He Never Gave Me A Gavel

There is a vice that is difficult to resist.  We are surrounded by those with whom we do not agree, with those who act differently, look differently, express themselves differently, and believe differently than we each do.  What is your first reaction to people different from you?  Or to those who hold deeply held values that run completely opposite of yours?  Sadly, I almost always judge, and judge harshly.  It is a never-ending struggle to accept them for who they are at their core.

Come As You Are.  We all are different.  No two experiences are the same.  We do tend to drift towards those with whom we hold similar experiences and beliefs, and that’s natural socialization, but we need to have a more sophisticated view of the world.  That is what it means to be human: to encounter the unknown and unfamiliar and find ways to incorporate it into our experience.  Think of all the things we miss because we judge others.  How about the mother with the out-of-control kids at the supermarket?  Imagine the wealth of love she must possess to care for those children.  Look at the abundance of energy that those children possess, and even though they are bouncing off the walls, try and see them curled up on the couch next to their mother while she reads to them.  We are complex, very deep, emotional beings.

Be Who You Are. I know people who hold deeply conservative views that are in direct opposition to mine.  I know people who deal with things in a far different manner than I do. It takes real effort every day to love them, but why wouldn’t I?  They are lovely, caring people whose opinions and skills happen to be different from mine.  Yes, we discuss things, and yes, it gets heated sometimes, but we want the best for each other.  However, it is far too easy for me to lump those who share opinions that differ from mine all together as a non-specific mob and dismiss them as wrong.  That does as much disservice to me as a thinking human being as it does to them.  And yet, I too often fall into that easy habit.  It is very easy to hate, to despise.  But to love?  That takes work.
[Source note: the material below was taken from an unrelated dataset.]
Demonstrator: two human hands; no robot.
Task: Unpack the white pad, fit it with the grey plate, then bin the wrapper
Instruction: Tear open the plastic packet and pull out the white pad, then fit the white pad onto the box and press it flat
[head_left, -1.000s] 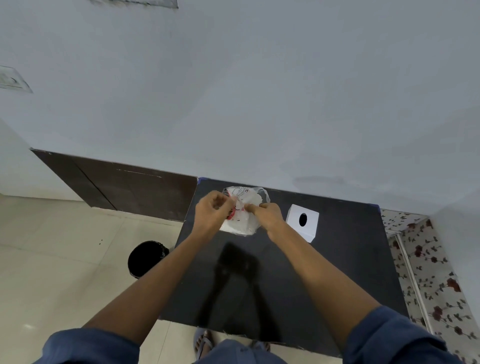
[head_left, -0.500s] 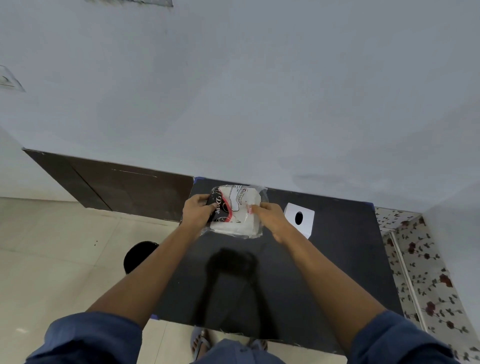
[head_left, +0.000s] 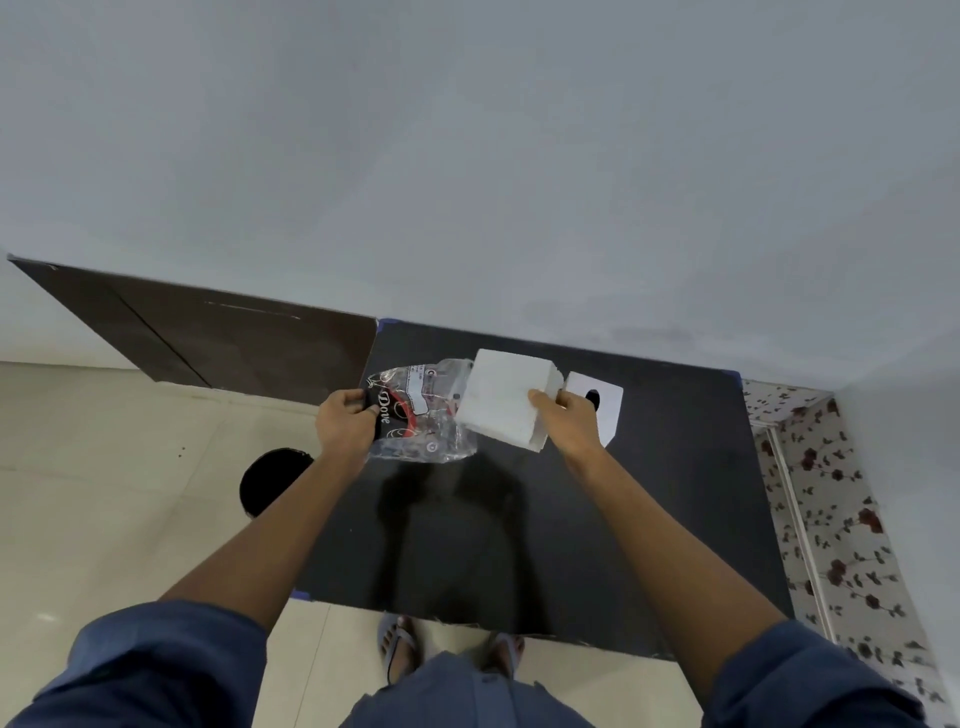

To take this thought experiment in another direction, consider those we demonize regularly, and who demonize themselves with their actions: the fundamentalists who kill in the name of their twisted view of faith.  These were once children, some still are children.  They have followed their hatred downward into an evil place.  How do we free them from their hatred?  It is not easy to follow the example of love Jesus gave us.  How can we possibly love someone who could commit unspeakable acts?  I don’t know that it is possible within the confines of humanity, but it must be worth trying.  If we do not, if we continue a cycle of hate upon hate, then we are truly doomed.  We are left to be reborn as a species again and again only to consume ourselves.  But how can I love someone who is filled with hate, whose actions are evil?

I imagine Jesus asking those questions as he prayed for His father to take the cup away from Him.  Why did He need to suffer for these spiteful, hateful human beings?  It was to give us hope.  To teach us that love truly is the way.  It is no coincidence that he distilled everything down to love – Love God, and Love Everyone.  That’s it, that’s the answer.  But what an impossibly high standard to achieve!